46. As there is unlikely to be a marketable product for a number of years, companies, particularly the largest, which are committed to extensive research and development programmes and have larger production capacities than the parties, must be considered capable of marketing a compound with a therapeutic application similar to the product within the period of the development programme. In addition, after a successful development programme both parties will be competitors in the manufacture and marketing of the product in every Member State.
47. For these reasons the Commission does not consider that the agreement will give the parties the possibility of eliminating competition in respect of the product in question.

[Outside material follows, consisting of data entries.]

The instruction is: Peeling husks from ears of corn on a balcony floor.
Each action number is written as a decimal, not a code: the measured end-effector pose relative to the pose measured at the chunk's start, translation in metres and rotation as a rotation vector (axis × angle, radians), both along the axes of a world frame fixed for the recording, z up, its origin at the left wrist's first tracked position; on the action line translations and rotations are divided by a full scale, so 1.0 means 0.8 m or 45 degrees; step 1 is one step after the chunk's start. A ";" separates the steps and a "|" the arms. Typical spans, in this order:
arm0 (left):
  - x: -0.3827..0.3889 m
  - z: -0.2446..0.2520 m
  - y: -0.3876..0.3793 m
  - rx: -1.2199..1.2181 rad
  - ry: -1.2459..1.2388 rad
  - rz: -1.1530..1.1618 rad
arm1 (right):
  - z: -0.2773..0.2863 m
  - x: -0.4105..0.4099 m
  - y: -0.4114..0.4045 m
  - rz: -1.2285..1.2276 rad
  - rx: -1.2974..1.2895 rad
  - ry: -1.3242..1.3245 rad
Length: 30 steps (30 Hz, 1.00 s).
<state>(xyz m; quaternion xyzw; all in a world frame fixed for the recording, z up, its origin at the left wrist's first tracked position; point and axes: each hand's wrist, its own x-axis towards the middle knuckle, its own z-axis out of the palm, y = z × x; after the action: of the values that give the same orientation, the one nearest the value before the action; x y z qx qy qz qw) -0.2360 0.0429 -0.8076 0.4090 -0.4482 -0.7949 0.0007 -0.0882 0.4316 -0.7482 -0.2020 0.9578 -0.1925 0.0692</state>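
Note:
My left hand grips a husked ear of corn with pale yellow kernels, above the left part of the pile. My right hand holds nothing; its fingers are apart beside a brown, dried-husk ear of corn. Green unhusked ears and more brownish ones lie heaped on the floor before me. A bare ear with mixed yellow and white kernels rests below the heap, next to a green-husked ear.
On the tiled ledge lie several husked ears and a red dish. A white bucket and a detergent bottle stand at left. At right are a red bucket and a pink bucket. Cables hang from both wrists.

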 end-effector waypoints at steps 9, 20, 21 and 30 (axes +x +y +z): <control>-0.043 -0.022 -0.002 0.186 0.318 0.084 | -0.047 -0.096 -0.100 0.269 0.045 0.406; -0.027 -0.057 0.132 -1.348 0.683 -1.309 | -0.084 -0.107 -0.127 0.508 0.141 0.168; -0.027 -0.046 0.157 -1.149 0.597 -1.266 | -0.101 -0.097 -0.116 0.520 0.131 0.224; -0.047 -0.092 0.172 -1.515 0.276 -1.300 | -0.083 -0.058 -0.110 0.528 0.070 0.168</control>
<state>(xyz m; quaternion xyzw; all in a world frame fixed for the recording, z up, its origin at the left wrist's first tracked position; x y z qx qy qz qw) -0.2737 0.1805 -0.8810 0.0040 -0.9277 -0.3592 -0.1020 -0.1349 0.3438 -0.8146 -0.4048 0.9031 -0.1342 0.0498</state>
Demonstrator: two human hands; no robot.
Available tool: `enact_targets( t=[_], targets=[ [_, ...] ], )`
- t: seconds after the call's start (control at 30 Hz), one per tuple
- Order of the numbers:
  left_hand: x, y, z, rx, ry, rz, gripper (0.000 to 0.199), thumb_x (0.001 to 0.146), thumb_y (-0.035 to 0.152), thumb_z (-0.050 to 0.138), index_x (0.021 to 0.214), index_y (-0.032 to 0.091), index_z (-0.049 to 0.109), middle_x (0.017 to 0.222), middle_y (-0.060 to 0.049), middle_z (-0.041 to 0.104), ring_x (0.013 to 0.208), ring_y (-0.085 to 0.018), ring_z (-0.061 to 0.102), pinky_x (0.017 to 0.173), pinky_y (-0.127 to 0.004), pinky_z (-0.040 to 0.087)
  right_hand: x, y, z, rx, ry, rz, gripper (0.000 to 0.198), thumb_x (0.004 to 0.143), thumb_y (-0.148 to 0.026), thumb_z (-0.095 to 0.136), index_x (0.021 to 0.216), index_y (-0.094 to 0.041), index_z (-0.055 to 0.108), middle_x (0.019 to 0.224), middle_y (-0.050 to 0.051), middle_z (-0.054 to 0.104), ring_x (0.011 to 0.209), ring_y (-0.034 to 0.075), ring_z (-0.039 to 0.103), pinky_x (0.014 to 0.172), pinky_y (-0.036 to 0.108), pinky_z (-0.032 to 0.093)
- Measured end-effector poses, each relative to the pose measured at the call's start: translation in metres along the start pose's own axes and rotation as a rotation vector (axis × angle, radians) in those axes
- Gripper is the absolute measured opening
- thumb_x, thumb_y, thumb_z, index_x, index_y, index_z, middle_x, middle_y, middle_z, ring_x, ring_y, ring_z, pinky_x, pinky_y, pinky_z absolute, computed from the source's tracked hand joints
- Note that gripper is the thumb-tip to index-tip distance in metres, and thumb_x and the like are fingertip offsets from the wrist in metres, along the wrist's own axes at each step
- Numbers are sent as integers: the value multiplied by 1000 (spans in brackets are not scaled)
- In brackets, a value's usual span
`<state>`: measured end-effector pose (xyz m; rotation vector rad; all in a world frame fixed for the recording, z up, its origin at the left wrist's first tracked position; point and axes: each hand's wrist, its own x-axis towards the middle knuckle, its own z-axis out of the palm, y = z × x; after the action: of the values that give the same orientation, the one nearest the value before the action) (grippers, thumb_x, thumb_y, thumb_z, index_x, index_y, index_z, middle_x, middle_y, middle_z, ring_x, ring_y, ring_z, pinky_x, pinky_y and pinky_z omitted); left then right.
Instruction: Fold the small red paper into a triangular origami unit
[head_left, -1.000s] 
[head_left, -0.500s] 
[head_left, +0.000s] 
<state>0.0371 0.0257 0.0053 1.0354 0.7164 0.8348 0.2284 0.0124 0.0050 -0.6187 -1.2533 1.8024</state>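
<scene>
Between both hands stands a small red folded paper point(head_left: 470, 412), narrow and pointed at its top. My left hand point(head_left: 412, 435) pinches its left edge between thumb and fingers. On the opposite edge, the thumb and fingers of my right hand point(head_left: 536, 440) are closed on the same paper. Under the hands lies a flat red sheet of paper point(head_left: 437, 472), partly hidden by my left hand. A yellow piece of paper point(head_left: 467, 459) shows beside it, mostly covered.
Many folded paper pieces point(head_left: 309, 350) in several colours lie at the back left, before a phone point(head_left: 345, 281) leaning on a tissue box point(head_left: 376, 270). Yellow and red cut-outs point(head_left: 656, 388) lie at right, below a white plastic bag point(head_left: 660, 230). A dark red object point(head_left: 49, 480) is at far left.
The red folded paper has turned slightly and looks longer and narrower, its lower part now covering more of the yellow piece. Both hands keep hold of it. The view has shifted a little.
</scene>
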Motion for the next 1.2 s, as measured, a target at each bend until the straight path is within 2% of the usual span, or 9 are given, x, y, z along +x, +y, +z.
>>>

All the requirements of Article 85 (3) are therefore satisfied.
Iv. Applicability of Article 8 of Regulation 17-62
48. In accordance with Article 8 (1) of Regulation No 17, a decision in application of Article 85 (3) shall be issued for a specified period and conditions and obligations may be attached thereto. In addition, under Article 8 (2) of the said Regulation, the Commission has a duty to ensure that the requirements of Article 85 (3) continue to be satisfied.
49. The agreement as notified and amended qualifies for exemption. Accordingly, under Article 6 (1) of Regulation No 17, the exemption will take effect from 23 February 1976, the date on which the two companies amended the agreement to satisfy the tests of Article 85 (3). In determining the duration of the exemption as provided by Article 8 of Regulation 17, account must be taken, having regard to the considerable investment by the two firms, of the need to allow them a sufficiently long period for the reasonable expectation of the realization of their objectives, particularly in view of the time required to complete a successful development programme reaching the marketing stage.
Since the product is intended for the long-term prophylactic treatment of the impairment of blood circulation in humans the tests required to establish its efficiency and safety will have to be applied over a commensurately longer period than would be required for a compound which would be taken in smaller dosage and over a shorter period. However, the market position and overall size of the two companies and the effects of progress in the therapeutic field in question require that the agreement be reviewed within a reasonable term. It appears appropriate therefore to grant the exemption for a period of 10 years from the date of this decision,
Has adopted this decision:
Article 1
The provisions of Article 85 (1) of the Treaty establishing the European Economic Community are, pursuant to Article 85 (3), declared inapplicable to the terms of the agreement of 4 May 1973 as amended on 23 February 1976 between the Beecham group limited and Parke, Davis and company relating to Joint Research and Development, the exploitation of the results of joint or individual research and the exchange of manufacturing directions.
Article 2
Each of the two undertakings concerned shall forthwith inform the Commission of any amendment or addition to, or the discontinuation of, the agreement specified in Article 1 and of any alteration in the nature or scope of the cooperation.
Article 3
This decision shall take effect from 23 February 1976 and shall remain in force until 31 december 1988.
Article 4
This decision is addressed to the Beecham group limited, Beecham house, great west road, brentford, middlesex, England, and Parke, Davis and company, joseph campau at the river, detroit, michigan, usa.
(1) OJ No 13, 21. 2. 1962, p. 204/62.
(2) OJ No 127, 20. 8. 1963, p. 2268/63.
(3) OJ No C 75, 29. 7. 1968, p. 3.
(4) OJ No C 84, 28. 8. 1968, p. 14.
(5) OJ No L 285, 29. 12. 1971, p. 46.